Lors d’un entretien accordé à Famitsu en juillet 2026, Shigeru Miyamoto a défendu une idée très concrète chez Nintendo : la cohabitation des consoles dans un même foyer. Une Nintendo Switch d’origine d’un côté, une Nintendo Switch 2 de l’autre. Cette coexistence permettrait de prolonger une forme de continuité, aussi bien pour les joueurs que pour les développeurs.
Il a d’ailleurs pris soin de préciser ce qu’il entendait par la « vie facile » promise aux studios. Chez Nintendo, cela ne veut pas dire moins de travail. L’idée, c’est plutôt un développement plus fluide, plus logique dans son enchaînement, et plus efficace au quotidien.
Du coup, la question ne se limite pas à la puissance brute. Si anciennes et nouvelles machines restent côte à côte pendant longtemps, les studios n’ont pas à encaisser une cassure nette à chaque passage de génération.
Plutôt que de repartir presque de zéro à l’arrivée d’une nouvelle console, ils peuvent viser une base installée plus large, mais surtout plus stable. En clair, si un foyer garde sa première Nintendo Switch tout en passant aussi à la Nintendo Switch 2, Nintendo met en place un écosystème qui se superpose. Pas un remplacement sec et immédiat.

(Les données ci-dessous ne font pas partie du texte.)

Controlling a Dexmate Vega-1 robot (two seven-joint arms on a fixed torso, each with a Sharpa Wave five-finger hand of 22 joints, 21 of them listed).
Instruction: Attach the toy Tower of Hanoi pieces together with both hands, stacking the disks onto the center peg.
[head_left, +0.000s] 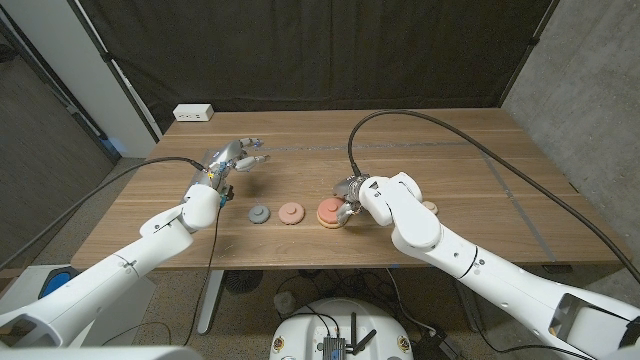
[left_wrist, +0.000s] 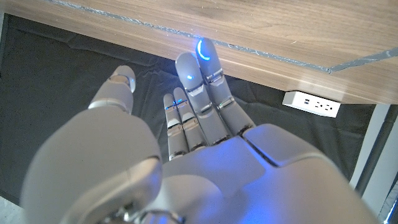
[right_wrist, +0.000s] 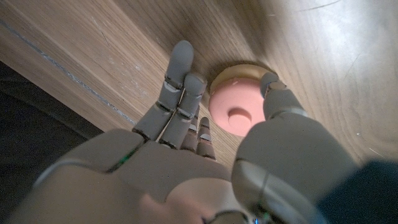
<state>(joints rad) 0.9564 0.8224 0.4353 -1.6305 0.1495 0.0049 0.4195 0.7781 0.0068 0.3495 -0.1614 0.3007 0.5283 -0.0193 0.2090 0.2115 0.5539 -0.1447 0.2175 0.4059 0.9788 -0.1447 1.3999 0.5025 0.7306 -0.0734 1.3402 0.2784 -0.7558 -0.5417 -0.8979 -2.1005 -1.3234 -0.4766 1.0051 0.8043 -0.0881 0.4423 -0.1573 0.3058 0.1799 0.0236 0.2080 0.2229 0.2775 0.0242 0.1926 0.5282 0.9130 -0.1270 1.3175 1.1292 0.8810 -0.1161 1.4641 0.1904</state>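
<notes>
A red disk lies on a wider beige disk at the table's middle front; in the right wrist view the red disk has a round centre mark. My right hand reaches down over this stack. Its thumb touches the rim on one side and its fingers stretch along the other side, a small gap showing. A small pink disk and a grey disk lie to the left. My left hand hovers behind them with its fingers straight and nothing in it.
A beige piece peeks out behind my right forearm. A white power strip sits at the back left corner of the table, also seen as the power strip in the left wrist view. A dark curtain hangs behind.
</notes>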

C’est à cet endroit que la remarque de Miyamoto sur la « vie facile » devient vraiment parlante. Ce qu’il décrit, au fond, touche d’abord à la continuité, aux outils, et à une production plus simple à organiser.
Pour les développeurs, cette logique réduit le risque lié aux transitions matérielles. Elle rend aussi la planification des jeux un peu plus lisible sur la durée.
Et cette orientation ne sort pas de nulle part. Dès 2020, le président de Nintendo, Shuntaro Furukawa, expliquait lors d’une séance de questions-réponses avec les investisseurs qu’environ 20 % des ventes de Nintendo Switch entre octobre et décembre 2020 provenaient de foyers qui possédaient déjà au moins une Nintendo Switch.
La Nintendo Switch 2 semble justement pensée pour prolonger ce modèle. Nintendo a annoncé une compatibilité avec les jeux physiques et dématérialisés de la première Nintendo Switch, mais aussi avec ses manettes. C’est une très bonne nouvelle : les joueurs n’ont pas à laisser derrière eux leur bibliothèque, ni tout le matériel qu’ils ont déjà acheté.
Miyamoto a aussi rappelé, dans cet entretien à Famitsu, une ligne que Nintendo répète depuis longtemps : la puissance brute n’est pas le cœur du discours. Il a cité la longévité de la Nintendo Switch originale, restée pertinente pendant près de neuf ans, comme preuve qu’une expérience de jeu marquante peut peser plus lourd qu’une fiche technique impressionnante.
Ce qui est assez frappant, c’est qu’une partie de la presse anglophone s’est surtout arrêtée sur les formules les plus marquantes de l’interview de Famitsu, comme la « vie facile » des développeurs ou l’idée que les specs comptent moins.
Alors que le point le plus stratégique se trouve probablement ailleurs. Début 2026, selon plusieurs rapports, 17,37 millions de Nintendo Switch 2 avaient été vendues à la fin décembre 2025. Dans le même temps, des analystes tablaient sur 15 à 17 millions d’unités écoulées en 2025, puis sur plus de 80 millions d’ici 2028.
Nintendo semble donc chercher à construire un écosystème où plusieurs générations de consoles vivent ensemble, avec un avantage clair pour les joueurs, mais aussi pour les studios.